Circulating Gut Microbe-Derived Metabolites Are Associated with Hepatocellular Carcinoma

Biomedicines. 2024 Aug 26;12(9):1946. doi: 10.3390/biomedicines12091946.

Abstract

Hepatocellular carcinoma (HCC) is the third leading cause of cancer death worldwide. The gut microbiome has been implicated in outcomes for HCC, and gut microbe-derived products may serve as potential non-invasive indices for early HCC detection. This study evaluated differences in plasma concentrations of gut microbiota-derived metabolites.

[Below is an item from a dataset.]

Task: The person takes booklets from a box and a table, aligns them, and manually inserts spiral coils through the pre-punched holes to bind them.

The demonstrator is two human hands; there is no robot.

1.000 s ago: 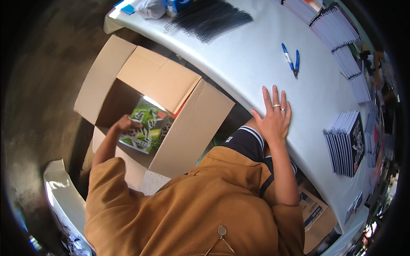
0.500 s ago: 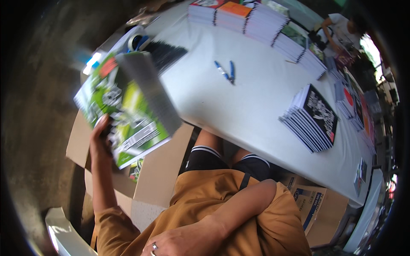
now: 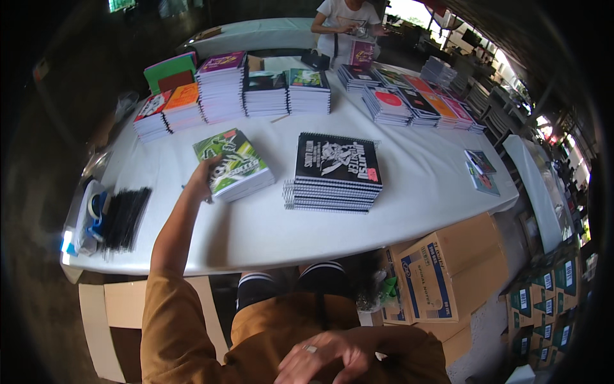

Methods: Forty-one patients with HCC and 96 healthy controls were enrolled from surgical clinics at the Cleveland Clinic from 2016 to 2020. Gut microbiota-derived circulating metabolites detectable in plasma were compared between patients with HCC and healthy controls. Hierarchical clustering was performed for generating heatmaps based on circulating metabolite concentrations using ClustVis, with Euclidean and Ward settings and significant differences between metabolite concentrations were tested using a binary logistic regression model.

Results: In patients with HCC, 25 (61%) had histologically confirmed cirrhosis. Trimethylamine (TMA)-related metabolites were found at higher concentrations in those with HCC, including choline (p < 0.001), betaine (p < 0.001), carnitine (p = 0.007), TMA (p < 0.001) and trimethylamine N-oxide (TMAO, p < 0.001). Notably, concentrations of P-cresol glucuronide (p < 0.001), indole-lactic acid (p = 0.038), 5-hydroxyindoleacetic acid (p < 0.0001) and 4-hydroxyphenyllactic acid (p < 0.001) were also increased in those with HCC compared to healthy controls. Hierarchical clustering of the metabolite panel separated patients based on the presence of HCC (p < 0.001), but was not able to distinguish between patients with HCC based on the presence of cirrhosis (p = 0.42).

Conclusions: Gut microbiota-derived metabolites were differentially abundant in patients with HCC versus healthy controls. The observed perturbations of the TMAO pathway in HCC seem particularly promising as a target of future research and may have both diagnostic and therapeutic implications.

Keywords: cirrhosis; hepatocellular carcinoma; metabolism; microbiome; nutrition.